Посему во всей точности старайтесь хранить и исполнять все написанное…
Иисус Навин (23:6)Ибо не на лук мой уповаю, и не меч мой спасет меня
Псалтирь (43:7)1
— Тайна письма императора, — так же жестко проговорил он снова после того, как часы перестали бить.
— Именно так: тайна письма императора, — эхом повторил вслед за ним "Обходительный". — Вы недаром достаточное время провели в Центре, посему, надеюсь, вам не надо разъяснять смысл этих слов.
— Но это письмо давно сгорело в камине, — сказал я.
— Безусловно, — подтвердил "Обходительный". — Для бумаги это вполне свойственно – способность сгорать. Однако же подобное совершенно не свойственно для Мировых Тайн такого, я бы сказал, заоблачного масштаба. Открою вам не Бог весть какой секрет: наш Президент, едва узнав об этом письме, с той минуты просто бредит им. И решение, которое он должен принять завтра…
— Уже сегодня, — поправил его "Держиморда".
— Да, да, уже нынешним утром!.. Принимая решение взвалить на свои плечи страну на очередной срок, он обязательно желает знать…
— …желает знать, какую страну! — впервые утратив терпение встрял "Держиморда", и даже лицо его в этот миг стало чуть менее деревянным.
— …Ибо иначе – что толку?
— …Да ни малейшего!
— …ковыряться и дальше в том, что мы, пардон, сейчас наблюдаем!..
— …Если не хуже!..
— …Да, да, при наличии этих последних мрачных предсказаний, которых нынче развелось!..

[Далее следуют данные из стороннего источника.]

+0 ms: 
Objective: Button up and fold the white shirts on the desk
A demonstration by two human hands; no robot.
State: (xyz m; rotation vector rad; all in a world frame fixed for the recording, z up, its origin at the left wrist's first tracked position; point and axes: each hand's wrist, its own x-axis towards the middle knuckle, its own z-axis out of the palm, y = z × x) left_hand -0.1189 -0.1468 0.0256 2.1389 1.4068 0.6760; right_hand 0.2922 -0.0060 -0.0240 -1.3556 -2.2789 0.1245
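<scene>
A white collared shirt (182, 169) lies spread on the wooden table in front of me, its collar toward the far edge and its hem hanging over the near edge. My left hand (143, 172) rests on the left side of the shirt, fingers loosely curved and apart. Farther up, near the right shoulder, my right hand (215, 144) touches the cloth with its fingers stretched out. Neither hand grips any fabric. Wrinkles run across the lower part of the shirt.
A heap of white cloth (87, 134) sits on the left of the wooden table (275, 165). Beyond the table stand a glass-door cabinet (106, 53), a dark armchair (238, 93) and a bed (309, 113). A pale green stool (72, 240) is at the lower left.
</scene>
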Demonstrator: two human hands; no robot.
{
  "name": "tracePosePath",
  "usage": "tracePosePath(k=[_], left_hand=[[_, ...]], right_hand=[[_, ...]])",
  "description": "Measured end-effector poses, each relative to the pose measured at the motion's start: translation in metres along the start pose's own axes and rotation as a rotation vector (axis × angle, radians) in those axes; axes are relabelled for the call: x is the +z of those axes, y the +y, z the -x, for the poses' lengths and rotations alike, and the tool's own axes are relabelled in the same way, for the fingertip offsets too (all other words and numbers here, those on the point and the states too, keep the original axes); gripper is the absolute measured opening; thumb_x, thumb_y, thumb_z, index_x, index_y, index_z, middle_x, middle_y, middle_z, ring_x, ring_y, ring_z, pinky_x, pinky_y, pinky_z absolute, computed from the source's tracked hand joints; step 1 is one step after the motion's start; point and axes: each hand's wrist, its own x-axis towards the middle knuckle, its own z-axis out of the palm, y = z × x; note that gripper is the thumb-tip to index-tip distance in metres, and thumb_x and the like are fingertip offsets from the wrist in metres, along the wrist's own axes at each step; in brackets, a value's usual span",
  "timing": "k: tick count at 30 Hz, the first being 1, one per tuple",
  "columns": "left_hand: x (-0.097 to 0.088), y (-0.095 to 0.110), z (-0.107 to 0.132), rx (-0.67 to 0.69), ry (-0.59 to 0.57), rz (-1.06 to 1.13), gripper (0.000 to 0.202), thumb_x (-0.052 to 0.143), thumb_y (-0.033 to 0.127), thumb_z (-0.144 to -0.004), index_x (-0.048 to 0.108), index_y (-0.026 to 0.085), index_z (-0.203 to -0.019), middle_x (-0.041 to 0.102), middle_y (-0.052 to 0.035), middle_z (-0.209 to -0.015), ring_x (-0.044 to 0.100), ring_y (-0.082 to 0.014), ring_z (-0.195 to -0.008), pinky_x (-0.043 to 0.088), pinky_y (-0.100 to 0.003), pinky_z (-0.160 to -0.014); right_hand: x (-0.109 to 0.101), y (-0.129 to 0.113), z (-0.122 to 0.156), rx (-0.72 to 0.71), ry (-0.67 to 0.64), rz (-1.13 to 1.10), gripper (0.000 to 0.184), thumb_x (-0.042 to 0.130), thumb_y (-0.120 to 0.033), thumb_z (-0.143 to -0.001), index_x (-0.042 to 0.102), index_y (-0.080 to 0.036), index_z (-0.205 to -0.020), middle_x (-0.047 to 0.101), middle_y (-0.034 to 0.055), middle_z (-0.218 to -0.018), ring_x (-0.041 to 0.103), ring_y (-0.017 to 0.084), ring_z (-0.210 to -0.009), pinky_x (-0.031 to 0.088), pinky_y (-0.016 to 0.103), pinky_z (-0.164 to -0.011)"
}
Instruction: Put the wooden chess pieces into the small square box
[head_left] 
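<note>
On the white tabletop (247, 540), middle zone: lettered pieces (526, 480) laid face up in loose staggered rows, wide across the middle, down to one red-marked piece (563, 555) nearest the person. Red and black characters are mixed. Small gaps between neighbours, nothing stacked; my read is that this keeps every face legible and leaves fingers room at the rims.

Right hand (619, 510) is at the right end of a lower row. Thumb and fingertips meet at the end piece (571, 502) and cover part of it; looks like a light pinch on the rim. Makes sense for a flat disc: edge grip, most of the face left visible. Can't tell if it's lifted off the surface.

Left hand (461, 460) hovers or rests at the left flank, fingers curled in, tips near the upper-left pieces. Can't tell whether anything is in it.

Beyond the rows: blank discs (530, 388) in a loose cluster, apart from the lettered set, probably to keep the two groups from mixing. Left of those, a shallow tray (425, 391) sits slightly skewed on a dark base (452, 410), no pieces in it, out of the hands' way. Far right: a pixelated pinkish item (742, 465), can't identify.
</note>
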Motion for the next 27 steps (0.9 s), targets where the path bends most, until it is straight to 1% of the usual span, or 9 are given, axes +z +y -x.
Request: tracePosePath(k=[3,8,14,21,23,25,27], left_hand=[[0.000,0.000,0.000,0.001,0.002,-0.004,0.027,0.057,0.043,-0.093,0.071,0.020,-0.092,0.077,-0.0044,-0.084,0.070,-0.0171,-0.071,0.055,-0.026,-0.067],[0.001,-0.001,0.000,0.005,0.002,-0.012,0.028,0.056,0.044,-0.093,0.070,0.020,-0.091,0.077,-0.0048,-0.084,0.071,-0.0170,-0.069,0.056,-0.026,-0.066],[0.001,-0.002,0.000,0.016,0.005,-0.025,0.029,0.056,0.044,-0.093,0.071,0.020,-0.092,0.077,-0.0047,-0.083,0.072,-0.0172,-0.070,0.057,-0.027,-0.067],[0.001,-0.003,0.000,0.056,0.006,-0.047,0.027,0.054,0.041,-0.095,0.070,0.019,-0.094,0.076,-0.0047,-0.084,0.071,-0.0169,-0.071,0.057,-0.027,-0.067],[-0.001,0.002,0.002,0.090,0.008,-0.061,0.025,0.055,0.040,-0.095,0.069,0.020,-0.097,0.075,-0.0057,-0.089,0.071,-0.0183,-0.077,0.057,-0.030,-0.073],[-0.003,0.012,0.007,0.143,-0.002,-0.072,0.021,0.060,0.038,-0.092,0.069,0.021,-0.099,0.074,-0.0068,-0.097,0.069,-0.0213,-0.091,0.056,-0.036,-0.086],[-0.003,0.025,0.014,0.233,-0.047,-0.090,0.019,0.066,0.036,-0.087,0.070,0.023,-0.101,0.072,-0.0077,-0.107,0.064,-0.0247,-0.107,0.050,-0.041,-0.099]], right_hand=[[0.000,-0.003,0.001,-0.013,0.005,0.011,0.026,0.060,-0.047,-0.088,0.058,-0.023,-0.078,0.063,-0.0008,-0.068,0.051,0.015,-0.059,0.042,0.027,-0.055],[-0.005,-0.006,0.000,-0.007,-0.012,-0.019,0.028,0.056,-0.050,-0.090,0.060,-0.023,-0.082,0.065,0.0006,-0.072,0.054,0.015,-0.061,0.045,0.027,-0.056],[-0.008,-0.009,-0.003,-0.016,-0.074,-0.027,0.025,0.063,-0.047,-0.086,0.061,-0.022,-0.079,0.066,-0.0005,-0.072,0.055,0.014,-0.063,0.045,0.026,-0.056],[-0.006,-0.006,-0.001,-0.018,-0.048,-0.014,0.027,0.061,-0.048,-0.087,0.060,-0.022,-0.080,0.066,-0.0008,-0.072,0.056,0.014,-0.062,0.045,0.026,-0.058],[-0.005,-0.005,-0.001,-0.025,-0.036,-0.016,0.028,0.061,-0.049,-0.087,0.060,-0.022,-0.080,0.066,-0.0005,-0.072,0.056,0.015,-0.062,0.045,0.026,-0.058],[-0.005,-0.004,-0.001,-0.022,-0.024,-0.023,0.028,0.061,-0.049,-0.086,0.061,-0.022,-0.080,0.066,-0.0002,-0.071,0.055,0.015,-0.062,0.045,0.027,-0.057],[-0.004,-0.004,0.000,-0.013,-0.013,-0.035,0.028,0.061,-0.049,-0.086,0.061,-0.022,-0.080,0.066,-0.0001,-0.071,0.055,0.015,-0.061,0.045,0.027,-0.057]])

— …Уж да, развелось, едри их!..
— …И вот Президент, имея все же некую меру ответственности…
— …Уж да, чего не отнять…
Теперь они говорили почти в унисон, так что минутами едва удавалось различить отдельные слова. При всем их разительном несходстве, в этот миг они даже стали отдаленно чем-то похожими друг на друга: "деревянный" обрел некоторую подвижность, теперь в нем ощущалось внутреннее волнение, прежде, казалось, ему неведомое, а "тортоподобный", возобладав над своими кремами, как-то внезапно весь подобрался в кресле, его же кругленькое личико-пряник утратило свою прежнюю сладостность и более походило на грубоватый деревенский хлебец:
— …Посему это письмо… если оно что-то откроет… А оно непременно должно нечто эдакое открыть, нечто самое глубинное…
— …Да уж непременно – иначе к чему весь сыр-бор?
— …Да-да, ибо все, кто им пренебрег, закончили…
— …Не приведи Господь, как закончили!
— …И что постигло их страну…
— …Не приведи Господь, что постигло!
— …Не случайно оно всплывает на свет в самые круглые даты истории. А как раз послезавтра…
— …уж куда круглее!
"Тортоподобный" стал почти так же суров и собран, как его "деревянный" сосед.
— Таким образом, — заключил он, — вопрос стоит о вашей помощи Президенту и России. Не более и не менее!
— Уж никак не менее! — подтвердил "Держиморда".
— Но почему… — (Мне с трудом удалось пробиться сквозь их гомон.) —…почему вы думаете, что сможем прочесть давно сожженное письмо?
"Обходительный" снова растаял до сливочно-кремового состояния:
— Сможете, милые, сможете! — проблеял он.
— Не можешь – научим, — сходу задеревенев, вставил армейскую присказку "Держиморда".
— Скорее – поможем, — поправил его "кремовый". — Существуют средства, специально разработанные в нашей лаборатории. При учете ваших и без того недюжинных способностей – уверен, абсолютно действенные! Мы тоже, как изволите видеть, не сидели тут сложа руки… Каждому – всего один укольчик, практически совершенно безболезненный, — и ваши интуитивные способности умножатся до невероятия! Всего один! Чик – и всё!
— С чего вы взяли, что мы позволим вам?.. — начала было Лиза.
— А не хочешь – заставим, — перебив ее, закончил ту же присказку "деревянный".
Хватка у него, впрочем, была вполне железная. Одним рывком очутившись рядом со мной, он уже держал меня как в тисках. Я попытался вырваться, но не удавалось даже слегка шевельнуться.
Мгновенно откуда-то понабежали люди в белых халатах. Через миг Лиза уже билась в руках двух гренадерского роста санитарок.
Внесли шприцы. Тошнотворно запахло аптекой. Мне закатали рукав. Лизу я не видел за белыми спинами, сгорбившимися над ней…
Укола я и вправду почти не почувствовал, только хватка на моих плечах мигом ослабла, и белых халатов больше не было. Испарились! А вот кресло подо мной кружением поплыло по комнате. В таком же вальсе кружилось и кресло Лизы. Мы взялись с нею за руки и соединились в едином, все нарастающем вращении. Очень странном вращении, ибо стены, окна, кресла наших мучителей – все оставалось бездвижным, как звезды на небосводе, не замечающие кружения Земли.